En la era del juego a un euro, la competencia indirecta redefine el negocio: iPhone, Android o iPad, pese a no tener claro aún qué narices son, están creando nuevas formas de jugar y consumir juegos. Nintendo toma nota y parece quererlo todo: sobremesa, portátil y tablet en una sola máquina; recuperar el esposo hadcore, mantener el amante casual y ligarse al moderno Apple. Vita, por otro lado, incluye todo sistema de control conocido por el ser humano, salvo (hasta más noticias) ratón y teclado. Ambos sistemas prometen, pero por ahora disparan sin diana fija.
Y es que el videojuego es ya una industria cultural mastodóntica, asustadiza, aferrada a unas cartas probadas, mirando con miedo un futuro del que nadie tiene ni pajolera idea. Microsoft intenta desesperadamente que Kinect funcione, Sony se olvida un poco de Move y apuesta por el 3D, Nintendo confunde al personal con una presentación que mucho abarca y, por ahora, poco ahoga. Los desarrolladores, por su parte, desenfocan sus propuestas mezclando churras con merinas, aventuras para un jugador con competiciones casi deportivas.
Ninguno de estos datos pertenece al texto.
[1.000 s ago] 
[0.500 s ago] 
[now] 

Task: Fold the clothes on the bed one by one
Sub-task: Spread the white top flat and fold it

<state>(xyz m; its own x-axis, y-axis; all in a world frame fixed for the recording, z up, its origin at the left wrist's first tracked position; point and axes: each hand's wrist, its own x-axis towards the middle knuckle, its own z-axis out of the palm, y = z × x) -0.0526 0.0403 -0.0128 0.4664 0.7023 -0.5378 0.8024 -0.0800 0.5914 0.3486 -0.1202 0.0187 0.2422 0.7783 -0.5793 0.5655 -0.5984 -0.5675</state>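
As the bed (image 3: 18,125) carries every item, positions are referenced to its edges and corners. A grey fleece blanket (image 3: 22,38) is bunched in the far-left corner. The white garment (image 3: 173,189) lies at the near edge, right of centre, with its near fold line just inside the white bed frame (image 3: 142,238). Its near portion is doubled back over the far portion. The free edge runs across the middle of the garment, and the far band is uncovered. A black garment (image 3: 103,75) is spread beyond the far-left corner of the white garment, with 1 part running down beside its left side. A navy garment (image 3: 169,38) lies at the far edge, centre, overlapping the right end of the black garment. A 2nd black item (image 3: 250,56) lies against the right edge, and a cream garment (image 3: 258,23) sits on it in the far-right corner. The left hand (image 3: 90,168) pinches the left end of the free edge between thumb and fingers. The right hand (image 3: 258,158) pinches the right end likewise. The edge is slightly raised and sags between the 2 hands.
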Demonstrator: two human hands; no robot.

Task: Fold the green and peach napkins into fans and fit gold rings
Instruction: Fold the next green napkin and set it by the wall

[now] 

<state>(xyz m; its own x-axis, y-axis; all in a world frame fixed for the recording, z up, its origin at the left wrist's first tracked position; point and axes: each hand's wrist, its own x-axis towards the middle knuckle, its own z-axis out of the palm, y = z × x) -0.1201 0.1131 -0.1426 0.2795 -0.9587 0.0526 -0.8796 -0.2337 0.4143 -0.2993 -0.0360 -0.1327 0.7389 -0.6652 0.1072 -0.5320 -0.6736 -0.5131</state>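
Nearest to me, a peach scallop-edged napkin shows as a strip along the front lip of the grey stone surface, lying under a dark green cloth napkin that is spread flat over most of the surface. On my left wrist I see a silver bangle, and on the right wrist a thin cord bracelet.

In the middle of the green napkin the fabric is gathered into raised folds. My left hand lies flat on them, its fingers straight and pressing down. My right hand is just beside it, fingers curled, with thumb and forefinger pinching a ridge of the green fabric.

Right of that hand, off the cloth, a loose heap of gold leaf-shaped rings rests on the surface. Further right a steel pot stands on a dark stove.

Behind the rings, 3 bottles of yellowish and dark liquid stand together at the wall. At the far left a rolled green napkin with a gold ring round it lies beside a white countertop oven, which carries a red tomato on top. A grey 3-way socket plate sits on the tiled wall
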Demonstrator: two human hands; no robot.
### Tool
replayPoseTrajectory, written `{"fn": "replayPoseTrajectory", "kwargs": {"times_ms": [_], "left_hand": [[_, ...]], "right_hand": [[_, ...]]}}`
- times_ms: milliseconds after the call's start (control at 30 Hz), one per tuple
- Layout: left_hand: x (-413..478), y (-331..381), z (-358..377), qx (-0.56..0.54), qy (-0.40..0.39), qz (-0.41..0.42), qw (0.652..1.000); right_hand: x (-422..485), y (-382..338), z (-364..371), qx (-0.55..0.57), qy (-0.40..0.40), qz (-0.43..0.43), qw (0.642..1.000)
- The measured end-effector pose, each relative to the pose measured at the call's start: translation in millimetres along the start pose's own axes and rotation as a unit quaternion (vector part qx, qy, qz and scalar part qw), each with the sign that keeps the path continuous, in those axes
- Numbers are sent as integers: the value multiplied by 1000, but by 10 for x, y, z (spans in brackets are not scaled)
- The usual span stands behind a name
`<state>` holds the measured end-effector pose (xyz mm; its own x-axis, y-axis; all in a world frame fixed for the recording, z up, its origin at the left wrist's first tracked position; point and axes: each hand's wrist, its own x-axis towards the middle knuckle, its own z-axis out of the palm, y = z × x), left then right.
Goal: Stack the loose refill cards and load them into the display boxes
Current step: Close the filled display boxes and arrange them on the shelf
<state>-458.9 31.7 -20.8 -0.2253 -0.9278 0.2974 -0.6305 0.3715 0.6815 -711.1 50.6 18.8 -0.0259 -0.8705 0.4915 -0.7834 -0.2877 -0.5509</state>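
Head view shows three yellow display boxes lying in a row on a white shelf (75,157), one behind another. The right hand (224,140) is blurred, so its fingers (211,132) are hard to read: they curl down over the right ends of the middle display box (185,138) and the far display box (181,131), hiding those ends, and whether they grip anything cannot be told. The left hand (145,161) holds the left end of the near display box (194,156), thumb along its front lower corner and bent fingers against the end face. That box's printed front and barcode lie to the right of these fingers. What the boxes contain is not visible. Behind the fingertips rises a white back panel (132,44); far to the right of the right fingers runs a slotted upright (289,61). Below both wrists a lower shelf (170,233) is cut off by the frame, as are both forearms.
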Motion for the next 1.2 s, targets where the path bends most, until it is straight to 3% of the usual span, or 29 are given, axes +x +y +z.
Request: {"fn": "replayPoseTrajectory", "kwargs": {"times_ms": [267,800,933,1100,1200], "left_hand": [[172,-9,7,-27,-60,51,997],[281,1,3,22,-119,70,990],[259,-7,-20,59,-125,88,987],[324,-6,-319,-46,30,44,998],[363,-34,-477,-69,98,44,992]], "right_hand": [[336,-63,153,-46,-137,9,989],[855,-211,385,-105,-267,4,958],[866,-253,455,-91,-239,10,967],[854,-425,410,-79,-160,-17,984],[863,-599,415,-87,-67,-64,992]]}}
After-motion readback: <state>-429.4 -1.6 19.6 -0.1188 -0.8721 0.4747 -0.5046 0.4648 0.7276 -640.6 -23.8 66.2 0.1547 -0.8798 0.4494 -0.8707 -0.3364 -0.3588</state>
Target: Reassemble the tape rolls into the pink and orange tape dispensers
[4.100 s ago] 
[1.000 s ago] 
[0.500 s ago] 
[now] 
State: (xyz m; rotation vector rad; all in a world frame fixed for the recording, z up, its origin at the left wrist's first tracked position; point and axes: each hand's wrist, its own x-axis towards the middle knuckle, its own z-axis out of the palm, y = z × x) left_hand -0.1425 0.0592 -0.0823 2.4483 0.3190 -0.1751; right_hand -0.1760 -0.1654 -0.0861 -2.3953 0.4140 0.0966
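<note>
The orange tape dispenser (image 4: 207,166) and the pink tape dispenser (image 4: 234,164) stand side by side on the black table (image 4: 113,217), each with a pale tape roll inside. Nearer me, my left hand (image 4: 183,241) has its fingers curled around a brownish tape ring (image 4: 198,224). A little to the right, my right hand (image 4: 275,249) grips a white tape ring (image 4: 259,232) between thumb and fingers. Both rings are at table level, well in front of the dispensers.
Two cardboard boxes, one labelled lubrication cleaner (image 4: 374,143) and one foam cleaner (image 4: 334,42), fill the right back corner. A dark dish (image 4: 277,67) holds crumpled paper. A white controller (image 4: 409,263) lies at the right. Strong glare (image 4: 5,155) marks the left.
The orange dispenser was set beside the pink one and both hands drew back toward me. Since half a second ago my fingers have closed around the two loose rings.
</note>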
¿Me gusta, pues, lo que veo? Verán, me aterra el agotamiento de esta generación. Hay un inmovilismo preocupante, el presente empieza a repetirse y el futuro queda aún muy lejos. Con excepciones, claro: lo que queda en los márgenes o directamente fuera de la feria. El juego descargable. El juego de pequeño formato, experimental o no. La recuperación del pasado para definir el futuro: hemos superado el entrañable neo-retro y estamos en algo así como el post-retro (ahí está ese magnífico Rayman Origins).
Todo eso suma, pero lo que de verdad me motiva es, precisamente, lo que me asusta: el pánico de los grandes. Su inquietud ante el futuro. El E3 ha sido un muermo, sí, pero porque pocos quieren moverse demasiado hasta saber adónde va la nave. El miedo, la parálisis, el intento de adueñarse de las amenazas exteriores, sólo puede significar una cosa: que el futuro queda lejos, pero su avance no se puede detener.
El videojuego es ya un medio con un lenguaje propio, definido, con un legado perdurable. Ya se puede permitir crecer no sólo hacia adelante, sino ramificándose. Pronto acabarán los antinaturales cajones de sastre, el malentender que todos los jugadores quieren lo mismo. Una vez más, el E3 esconde grandes promesas de futuro, aunque lo haya hecho a base de bostezos. Estamos asistiendo en directo a la pubertad del videojuego: será insegura e inestable, pero al otro lado queda por fin la madurez.